没等余日答话,就听宫殿外的老太监在门外大声叫道:“皇上,千岁,各位大人,这时辰,都五更了啊,京城里都打更了,各位爷还是……”
“再废话!”方君乾正在气头上,哪还听得进什么五更不五更的话。一句怒吼传出去,老太监顿时噤声。
——此时已经超出方君乾给出的时限几个小时了,而,余光辰,没来。
两个时辰前,余家传出消息:余光辰兄弟出外游历,行踪飘忽。
怎么办?方君乾的大脑快速运转着。
——天山雪莲和莲子、救醒肖倾宇和解毒的药引,必须分开使用。而且,炼制解药时,天山雪莲还需同时在芥子玄冰阁和风火水云鼎中,才能有用。

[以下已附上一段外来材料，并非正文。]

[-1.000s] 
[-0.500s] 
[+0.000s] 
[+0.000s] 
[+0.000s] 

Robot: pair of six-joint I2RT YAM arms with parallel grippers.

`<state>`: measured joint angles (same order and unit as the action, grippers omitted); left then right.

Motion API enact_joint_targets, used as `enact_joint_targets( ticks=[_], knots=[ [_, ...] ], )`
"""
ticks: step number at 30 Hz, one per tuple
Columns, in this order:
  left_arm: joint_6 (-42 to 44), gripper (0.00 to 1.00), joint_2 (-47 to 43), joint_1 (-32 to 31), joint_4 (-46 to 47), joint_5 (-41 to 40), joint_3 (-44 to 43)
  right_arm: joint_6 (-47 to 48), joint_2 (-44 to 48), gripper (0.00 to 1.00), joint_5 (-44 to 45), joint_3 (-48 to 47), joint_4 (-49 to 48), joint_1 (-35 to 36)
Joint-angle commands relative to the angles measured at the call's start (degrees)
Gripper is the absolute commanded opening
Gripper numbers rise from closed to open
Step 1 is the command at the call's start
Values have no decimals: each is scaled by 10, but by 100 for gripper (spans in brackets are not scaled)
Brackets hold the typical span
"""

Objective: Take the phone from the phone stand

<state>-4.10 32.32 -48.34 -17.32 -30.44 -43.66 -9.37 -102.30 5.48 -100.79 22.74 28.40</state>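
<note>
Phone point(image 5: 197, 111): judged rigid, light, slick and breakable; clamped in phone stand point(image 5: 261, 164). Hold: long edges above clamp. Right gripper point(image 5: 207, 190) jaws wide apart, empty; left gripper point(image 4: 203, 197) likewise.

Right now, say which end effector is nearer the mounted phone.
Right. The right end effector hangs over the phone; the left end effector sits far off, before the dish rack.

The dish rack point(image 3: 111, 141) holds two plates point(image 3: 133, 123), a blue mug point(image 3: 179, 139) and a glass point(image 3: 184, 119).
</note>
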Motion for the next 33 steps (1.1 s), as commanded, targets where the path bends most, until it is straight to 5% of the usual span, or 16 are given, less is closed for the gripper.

——也就是说……他们如今的时限,被余光辰生生拖了两天,只剩下一天。
脑袋少有的混乱……
一天啊……
再有一天,如果他们还不能有所动作,那么等待他们的就是功败垂成。
和方卫伊对视一眼后,张尽崖不知死活地开了口:“方君乾,为什么会注意到我?”
他也确实很想知道——方君乾以透支的方式平定着天下,政务冗杂。和他,基本上没有任何直接联系。他是怎么注意到的?自己的年龄,自己的消息……
方君乾没心情地摇手:“注意到你?我什么时候注意到你了?”
张尽崖故意想办法扯着话题:“你那么忙,还知道我在收集什么情报?忙得都老得跟这琵琶一样。”
张尽崖提了提手中抱着的琵琶。
奇怪他什么意思,方君乾扫了他一眼:“没办法,事关倾宇——我不想注意也不行。反正倾宇比你年轻就好。”看到张尽崖的莫名其妙,方君乾及时补充:“看起来。”
“张小朋友,你的年龄问题,是因为那天召见余日前我去了一趟倾宇殿——倾宇看起来比你年轻多了!——所以,你应该要明白一个很严重的问题——你一样老了。”方君乾不算打击地打击着这个在他眼中火气大的张小朋友。
张尽崖:“你还真有心情。”
方君乾:“我希望是这样。但你说没用。”
张尽崖充分领略了寰宇帝哪怕是在没心情时一样不减当年的兴趣爱好——逗弄人。他同情地看着方卫伊,大力地拍了拍方卫伊的肩,语气感叹:“师弟,十六年来你跟他在一起生活……辛苦你了!”
方君乾:这什么话……一瞪张尽崖:“朕的弟弟要你管?张小朋友你没事干就好好站在这,看人戚丞相临变不惊、镇定自若、静若处子、纹丝不动,你在旁边乱抒发什么感慨啊,说得好像好不容易没了倾宇监督,你抱着一把琵琶、偷偷玩了十六年结果就有多么沧桑一样。”
张尽崖:原来这也叫玩……
被点到名的戚无忧猛地睁大了眼睛然后打了一个激灵:幸好刚刚没有完全睡着……皇上你要体谅老臣年老力衰……好不容易迷糊点了……这十六年在宴席上练成的能睁着眼睛迷糊点了结果还被你吵醒……你好意思么你好意思?!
“方君乾,我很高兴你给玩这个字增加了一个新的定义。但是对这个新定义,我打心里不承认。另外——”张尽崖清了清嗓子,斜看着方君乾:“卫伊是我师弟,别说的跟他是你专属品一样。”
方卫伊那叫一个感动啊,激动得直得瑟,眼泪没流出来鼻涕却差不多了:师兄,你终于承认我是你师弟了!